[MinusLogLik,Grad,Hess,V] = diffloglik(M,Inp,Range,PList,...)
M [ model ] - Model object whose likelihood function will be differentiated.
Inp [ cell | struct ] - Input data from which measurement variables will be taken.
Range [ numeric ] - Date range on which the likelihood function will be evaluated.
PList [ cellstr ] - List of model parameters with respect to which the likelihood function will be differentiated.
MinusLogLik [ numeric ] - Value of minus the likelihood function at the input data.
Grad [ numeric ] - Gradient (or score) vector.
Hess [ numeric ] - Hessian (or information) matrix.
V [ numeric ] - Estimated variance scale factor if the 'relative=' options is true; otherwise v is 1.
'chkSstate=' [ true | false | cell ] - Check steady state in each iteration; works only in non-linear models.
'refresh=' [ true | false ] - Refresh dynamic links for each change in a parameter.

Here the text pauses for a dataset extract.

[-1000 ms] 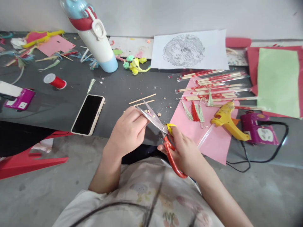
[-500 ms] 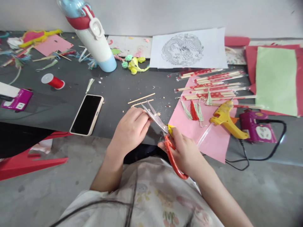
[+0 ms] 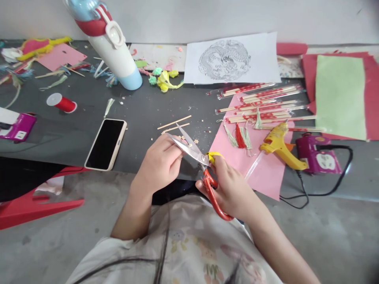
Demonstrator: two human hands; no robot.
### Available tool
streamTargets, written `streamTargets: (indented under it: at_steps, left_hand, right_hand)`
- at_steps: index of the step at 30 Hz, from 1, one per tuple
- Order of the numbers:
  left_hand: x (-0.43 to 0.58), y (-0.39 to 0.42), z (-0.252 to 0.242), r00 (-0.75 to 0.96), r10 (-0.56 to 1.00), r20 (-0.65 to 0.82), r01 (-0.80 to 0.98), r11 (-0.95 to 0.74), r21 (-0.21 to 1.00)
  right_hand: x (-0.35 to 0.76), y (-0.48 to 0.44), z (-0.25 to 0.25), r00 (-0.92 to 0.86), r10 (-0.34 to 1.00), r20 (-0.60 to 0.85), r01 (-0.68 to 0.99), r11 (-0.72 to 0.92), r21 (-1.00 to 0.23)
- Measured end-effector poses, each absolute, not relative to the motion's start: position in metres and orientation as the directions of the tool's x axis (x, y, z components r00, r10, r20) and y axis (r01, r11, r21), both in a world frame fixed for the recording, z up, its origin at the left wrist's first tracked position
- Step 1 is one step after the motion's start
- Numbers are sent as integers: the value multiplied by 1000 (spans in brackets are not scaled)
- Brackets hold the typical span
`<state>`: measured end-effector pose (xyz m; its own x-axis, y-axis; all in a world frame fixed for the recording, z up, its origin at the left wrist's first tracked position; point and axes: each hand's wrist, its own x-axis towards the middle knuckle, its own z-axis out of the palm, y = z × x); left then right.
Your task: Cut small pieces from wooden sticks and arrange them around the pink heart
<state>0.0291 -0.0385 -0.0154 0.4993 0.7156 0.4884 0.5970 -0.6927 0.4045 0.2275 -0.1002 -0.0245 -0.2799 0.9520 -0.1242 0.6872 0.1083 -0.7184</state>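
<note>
My right hand (image 3: 233, 191) is closed around the red handles of a pair of scissors (image 3: 217, 201), with something yellow (image 3: 213, 156) at the forefinger by the pivot. The blades are spread apart and point up and left, over the fingers of my left hand (image 3: 161, 163). That hand is closed, its fingertips pressed together beneath the lower blade; what it pinches is mostly hidden. A tiny pale piece shows by the blades. Just beyond lie two thin wooden sticks (image 3: 174, 122), with small pale crumbs (image 3: 196, 141) scattered around on the dark table.
At left are a phone (image 3: 106, 144), a spool of red thread (image 3: 65, 103) and a tall bottle (image 3: 115, 51). Wrapped chopsticks (image 3: 266, 94), tassels (image 3: 240, 136) and a yellow glue gun (image 3: 280, 146) lie about pink paper (image 3: 266, 177) at right. A dragon drawing (image 3: 232, 59) lies behind.
The scissor blades have spread wider, and their tips have moved a little left. Both hands stay close together; the whole view has shifted slightly.
</note>
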Motion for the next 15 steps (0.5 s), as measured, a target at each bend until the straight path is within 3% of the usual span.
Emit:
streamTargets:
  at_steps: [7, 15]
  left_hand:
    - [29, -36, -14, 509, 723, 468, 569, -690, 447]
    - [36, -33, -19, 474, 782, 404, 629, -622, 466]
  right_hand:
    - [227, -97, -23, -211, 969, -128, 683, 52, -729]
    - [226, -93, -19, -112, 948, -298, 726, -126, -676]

'solve=' [ true | false | cellstr ] - Re-compute solution for each parameter change; you can specify a cell array with options for the solve function.
'sstate=' [ true | false | cell ] - Re-compute steady state in each differentiation step; if the model is non-linear, you can pass in a cell array with options used in the sstate function.
See help on model/filter for other options available.